I agree with you, Senator, that marriage is vitally important, which is why it is imperative that our U.S. Constitution be amended in precisely the opposite manner that you and your like-minded colleagues proposed. Several states have already recognized the rights of same-sex couples to marry, establishing a trend that will no doubt continue. Even without such a Supreme Court ruling as you describe, we are now left with the extraordinary circumstance that couples recognized as married in some parts of our Union can not have their bond acknowledged in other parts of our Union. Even if you are unmoved by concern for the rights and welfare of the individuals so affected, I would think you stirred by concern for the institution of marriage itself. If marriage comes to mean different things in different places, if its rights and protections are not guaranteed to all equally, it will lose some of its force as a binding ligament of our greater society.

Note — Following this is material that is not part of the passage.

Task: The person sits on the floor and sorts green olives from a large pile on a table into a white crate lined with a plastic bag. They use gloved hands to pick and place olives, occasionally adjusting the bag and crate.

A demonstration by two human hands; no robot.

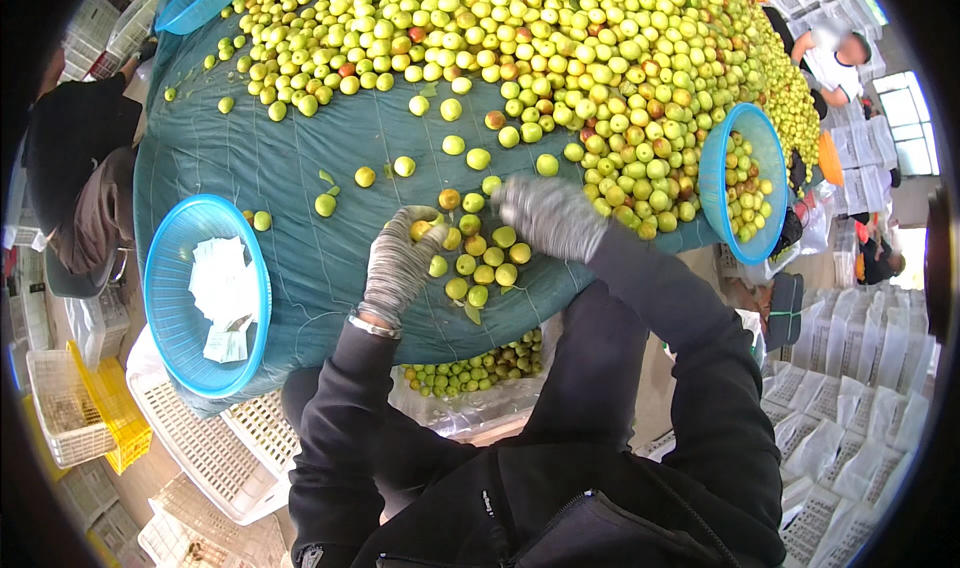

The problem is not a mere abstraction, however, but has an urgent human dimension. What if, while traveling through Alabama, one member of a married same-sex couple became incapacitated? If her natal family intervened to separate her from her spouse, would the courts and government offices of Alabama side with them against that individual's chosen next of kin? What if children were involved? Does the state of Alabama really want to legally nullify the families that individual citizens have formed from bonds of mutual love, devotion, and respect?
I appeal to your basic sense of fairness, Senator. To protect the institution of marriage, the integrity of the American family, and the rights of all our citizens, the U.S. Constitution should be amended to read, "The right to marry shall not be abridged or denied by the United States or any state on account of sex or sexual orientation." I urge you to consider this issue carefully, and trust that in any case you will act conscientiously.
I thank you for your attention. I hope this message finds you well.